June 25, 2026

Tuning a Server for Benchmarking

Optimizing code starts with measuring it, and a measurement is only useful if it is repeatable: a 2% improvement is invisible under 5% of noise. Yet on an untuned machine the same binary can easily run several percent faster or slower between runs. In this post we take a tiny benchmark and tune the machine step by step, re-measuring after every change, until runs become deterministic.1 1 Note that tuning for benchmarking is not the same as tuning for performance: a benchmark wants the machine repeatable, even at the cost of some peak speed. A production box, however, wants every last bit of speed. 

A noisy baseline §

Our running example sums an array of doubles, in short bursts. Real services rarely hammer the CPU continuously: they handle a request, sit idle, and wake up for the next one. Each timed iteration here runs a burst of 256 sums after a 2 ms idle gap, with the gap excluded from the measurement2 2 PauseTiming / ResumeTiming keep the sleep out of the measured time, and DoNotOptimize keeps the result alive past the optimizer; without it the compiler deletes the entire loop. 

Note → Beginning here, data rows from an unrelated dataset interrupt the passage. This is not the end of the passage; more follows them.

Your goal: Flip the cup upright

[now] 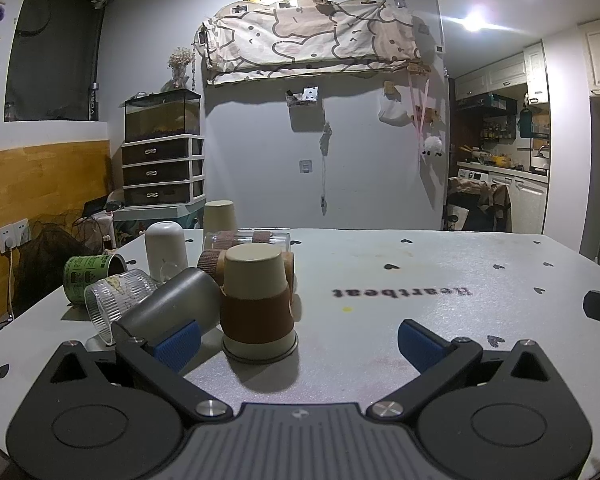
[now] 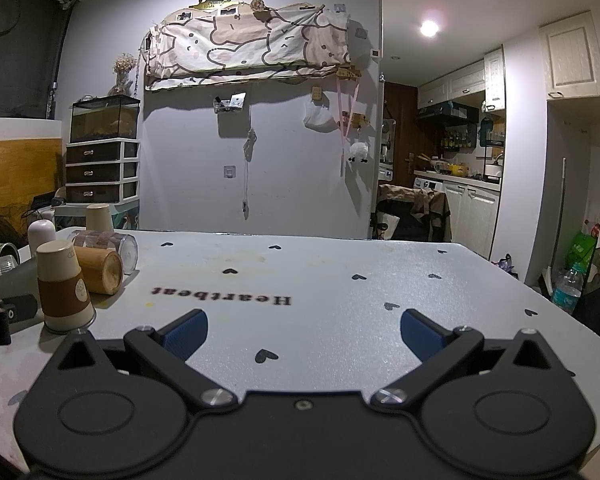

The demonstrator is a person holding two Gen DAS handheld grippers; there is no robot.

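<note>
A beige cup with a brown sleeve [image 1: 257, 304] stands upside down on the white table [image 1: 400, 312], just ahead of my left gripper [image 1: 298, 340] and nearer its left finger. The left gripper is open and empty. The same cup shows at the left of the right wrist view [image 2: 63, 288]. My right gripper [image 2: 304, 334] is open and empty over bare table, well right of the cup. Part of the other gripper shows at the edge of each view.
Behind the cup lie a grey tumbler [image 1: 172, 308], a ribbed glass [image 1: 116, 300], a green can [image 1: 92, 276], a wooden cup [image 2: 100, 272] and a clear jar [image 1: 248, 240]. A white cup [image 1: 166, 250] and a beige cup [image 1: 220, 216] stand inverted farther back.
</note>
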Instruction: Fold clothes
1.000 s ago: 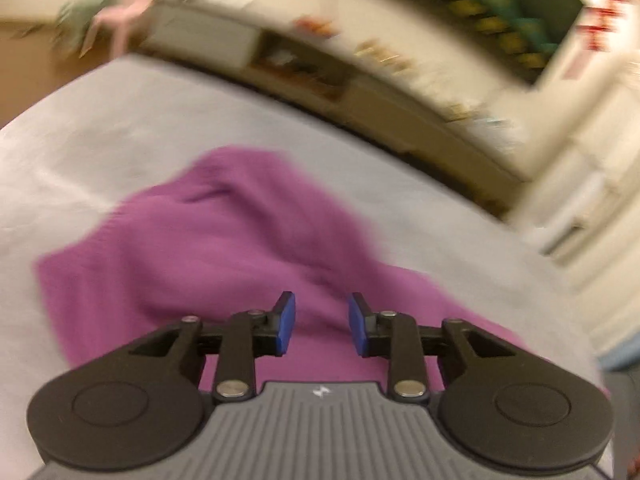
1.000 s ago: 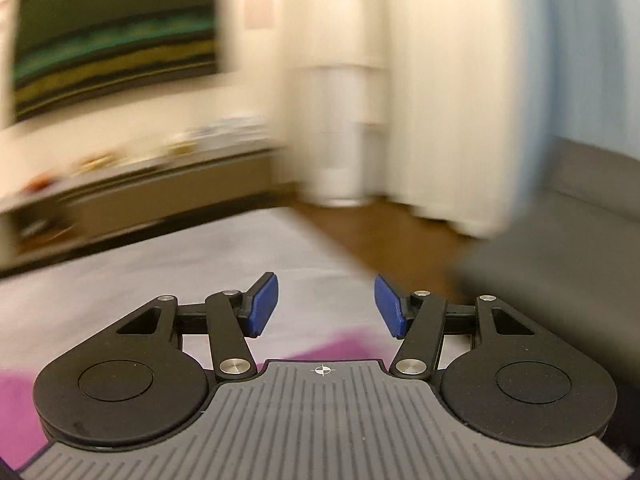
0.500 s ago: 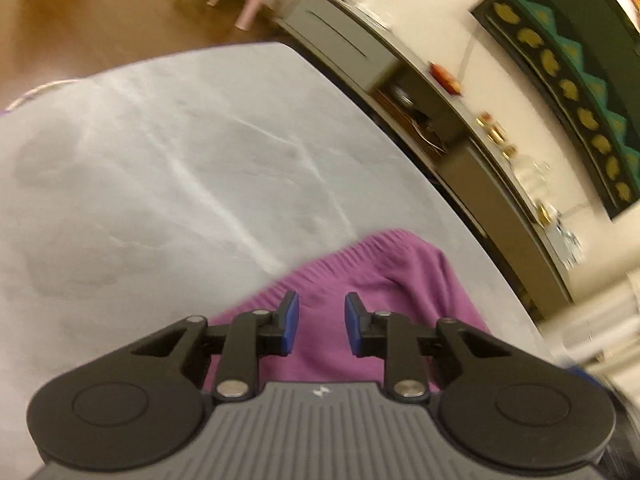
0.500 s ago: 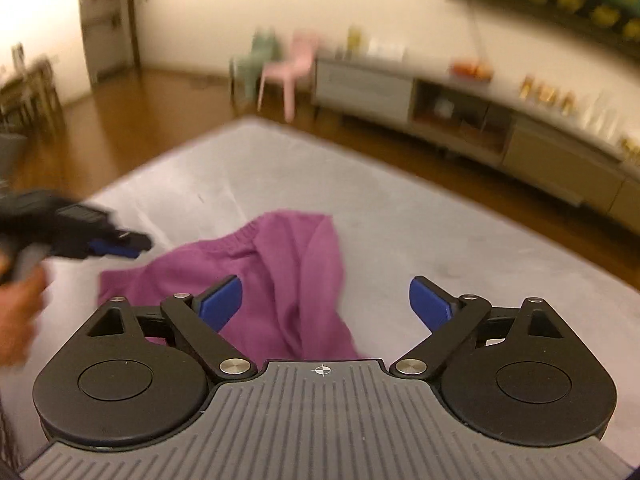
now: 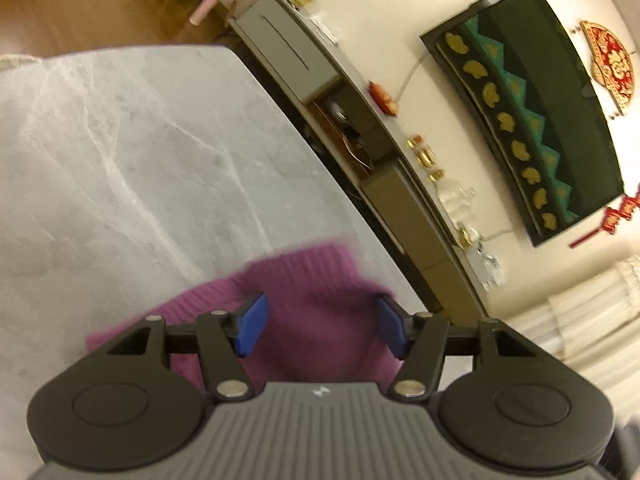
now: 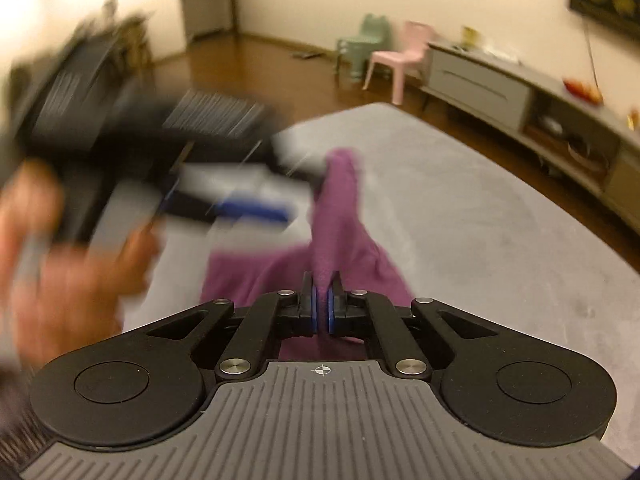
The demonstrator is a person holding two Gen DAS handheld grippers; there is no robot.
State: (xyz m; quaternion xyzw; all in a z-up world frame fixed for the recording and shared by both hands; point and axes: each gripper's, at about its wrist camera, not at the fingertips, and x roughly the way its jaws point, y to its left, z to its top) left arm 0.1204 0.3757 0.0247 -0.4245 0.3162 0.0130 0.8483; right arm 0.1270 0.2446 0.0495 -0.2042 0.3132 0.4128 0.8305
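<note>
A purple knit garment point(image 5: 316, 280) lies crumpled on the grey marble-patterned table point(image 5: 120, 160). My left gripper point(image 5: 320, 316) hovers over its ribbed edge. Its jaws are opening, the cloth lies below and between the blue pads, and neither pad presses on it. In the right wrist view my right gripper point(image 6: 322, 312) is shut on a raised fold of the garment point(image 6: 340, 216), which stands up in a ridge from the pads. A person's hand point(image 6: 60, 272) holds the blurred left gripper point(image 6: 288, 188) at the far end of that ridge.
The table point(image 6: 480, 220) ends at a rounded far edge, with wood floor point(image 6: 260, 60) beyond. A long grey cabinet point(image 6: 500, 88) runs along the wall. A pink chair point(image 6: 400, 60) and a green chair point(image 6: 360, 48) stand near it. A dark screen point(image 5: 540, 128) hangs on the wall.
My right gripper swung round from facing the room to the garment, opened wide, then closed on a fold. The left gripper rolled, shifted to the garment's edge and spread its jaws.
</note>
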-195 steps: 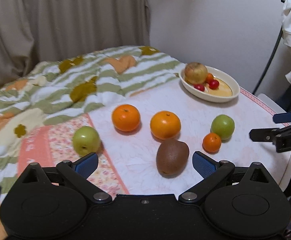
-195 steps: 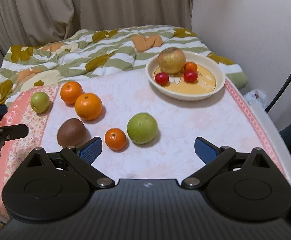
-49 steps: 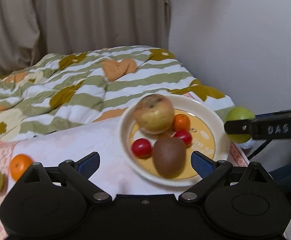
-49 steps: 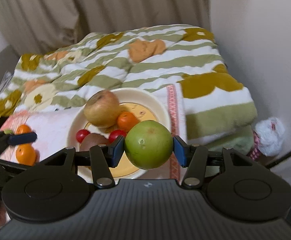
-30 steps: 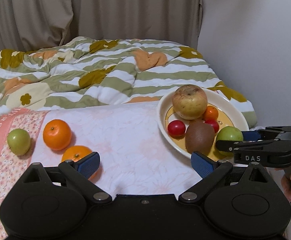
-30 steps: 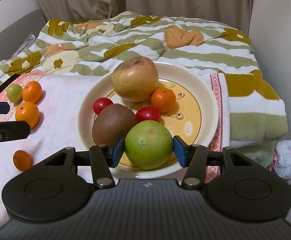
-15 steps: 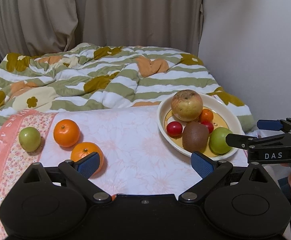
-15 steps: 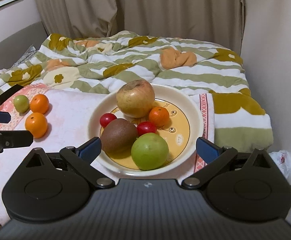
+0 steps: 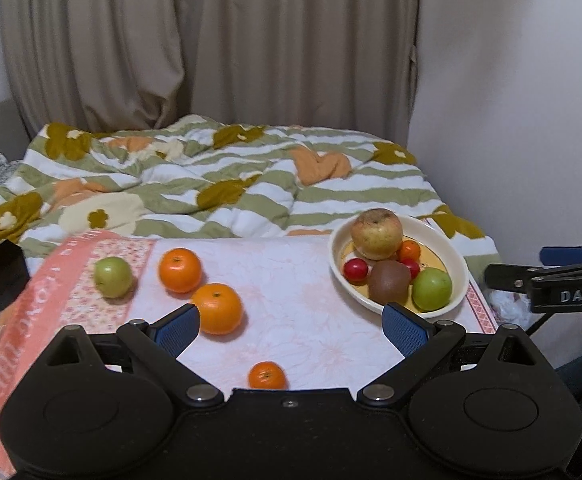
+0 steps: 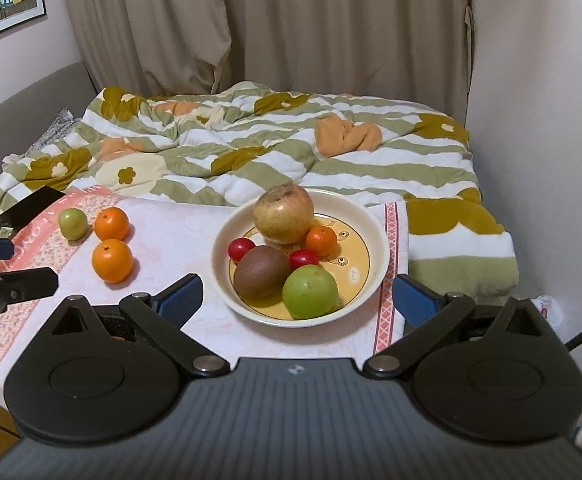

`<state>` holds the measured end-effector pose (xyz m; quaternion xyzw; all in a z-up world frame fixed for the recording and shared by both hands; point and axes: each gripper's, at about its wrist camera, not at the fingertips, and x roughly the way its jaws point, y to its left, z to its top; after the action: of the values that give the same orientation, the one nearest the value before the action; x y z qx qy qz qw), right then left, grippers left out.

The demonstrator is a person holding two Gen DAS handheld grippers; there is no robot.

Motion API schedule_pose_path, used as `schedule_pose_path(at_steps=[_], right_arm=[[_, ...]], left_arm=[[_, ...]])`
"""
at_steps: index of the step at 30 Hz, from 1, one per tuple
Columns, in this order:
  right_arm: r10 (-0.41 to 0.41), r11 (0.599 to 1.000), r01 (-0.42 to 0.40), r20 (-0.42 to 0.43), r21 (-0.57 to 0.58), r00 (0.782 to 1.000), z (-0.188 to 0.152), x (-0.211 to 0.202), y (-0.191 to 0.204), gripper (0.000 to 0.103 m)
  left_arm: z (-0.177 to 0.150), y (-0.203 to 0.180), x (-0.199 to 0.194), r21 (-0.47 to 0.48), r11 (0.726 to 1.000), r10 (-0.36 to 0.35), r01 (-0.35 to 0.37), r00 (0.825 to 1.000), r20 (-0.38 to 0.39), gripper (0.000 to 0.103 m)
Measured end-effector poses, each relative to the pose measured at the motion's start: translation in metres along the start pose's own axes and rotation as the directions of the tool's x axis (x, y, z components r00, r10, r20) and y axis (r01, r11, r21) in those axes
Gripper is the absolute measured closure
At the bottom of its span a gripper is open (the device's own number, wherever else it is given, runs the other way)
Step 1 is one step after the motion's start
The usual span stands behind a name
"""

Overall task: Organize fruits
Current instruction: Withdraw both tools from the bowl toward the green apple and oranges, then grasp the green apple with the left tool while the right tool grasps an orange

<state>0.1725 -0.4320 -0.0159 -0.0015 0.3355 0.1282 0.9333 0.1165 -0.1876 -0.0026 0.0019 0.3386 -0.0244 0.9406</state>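
— Fruit on the pale floral cloth (image 9: pixel 299 304), left to right?

— Small green apple (image 9: pixel 112 277), two large oranges (image 9: pixel 180 270) (image 9: pixel 216 308), a small mandarin (image 9: pixel 267 375) near the left gripper (image 9: pixel 291 326). Then the cream bowl (image 10: pixel 375 240) holding a russet apple (image 10: pixel 284 214), brown kiwi (image 10: pixel 261 271) and big green apple (image 10: pixel 310 291).

— What changed?

— The green apple, clamped a second ago, now lies in the bowl touching the kiwi. The right gripper (image 10: pixel 297 294) has just sprung open, nothing between its blue pads (image 10: pixel 413 294).

— And the hands?

— Both grippers have pulled back and up, tilted down. The left one gapes empty too.
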Motion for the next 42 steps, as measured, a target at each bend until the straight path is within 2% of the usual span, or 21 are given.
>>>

static auto BM_Sum(benchmark::State& state) -> void {
  alignas(64) static std::array<double, 4096> data;
  std::iota(data.begin(), data.end(), 0.0);
  for (auto _ : state) {
    state.PauseTiming();  // Idle between bursts, like a real service
    std::this_thread::sleep_for(std::chrono::milliseconds(2));
    state.ResumeTiming();
    for (auto i = 0; i < 256; ++i) {
      auto sum = std::accumulate(data.cbegin(), data.cend(), 0.0);
      benchmark::DoNotOptimize(sum);
    }
  }
}

BENCHMARK(BM_Sum);

Compile it in release with all optimizations, -O3, and -march=native -mtune=native -flto -ffast-math. Then run ten repetitions and aggregate them

$ ./benchmark --benchmark_repetitions=10 --benchmark_min_time=200x
BM_Sum_mean      99575 ns
BM_Sum_stddev     2704 ns
BM_Sum_cv         2.72 %

The interesting line is cv, the coefficient of variation: standard deviation divided by mean. Almost 3% of run-to-run noise—any optimization smaller than that is invisible. Let’s bring it down.

Know your hardware §

Before turning any knob, look at what you are tuning. lstopo draws the whole machine in one picture: caches, cores, SMT pairs, and the PCIe devices hanging off them. Start with my laptop

Figure 1: My laptop (Intel Core Ultra 5 135U). Three kinds of cores: two P-cores with two hardware threads each (dotted), eight E-cores in clusters of four sharing an L2, and two low-power E-cores (bottom left) sitting outside the L3 entirely.

Lstopo laptop

Here the choice of core changes what you measure: land on CPU 4 and you get an E-core at lower clocks; on CPU 12 you lose the L3 too. Now compare that against my homelab server

Figure 2: My homelab server (AMD Ryzen 7 PRO 8700GE). Eight identical cores with identical caches; the NVMe drives and the NIC hang off PCIe on the right.

Lstopo homelab

On the server every core is as good as any other: homogeneous machines make better benchmarking boxes. The PCIe side matters once a benchmark touches I/O: it shows which NVMe or NIC you are exercising and, on multi-socket machines, which NUMA node it hangs off.

Pin to a core §

The scheduler is free to migrate the benchmark between cores, and every migration throws away warm caches. On hybrid CPUs it’s worse: performance and efficiency cores run the same code at very different speeds, so results turn bimodal depending on where the process lands. Pin the benchmark to a single core (on hybrid parts, a P-core)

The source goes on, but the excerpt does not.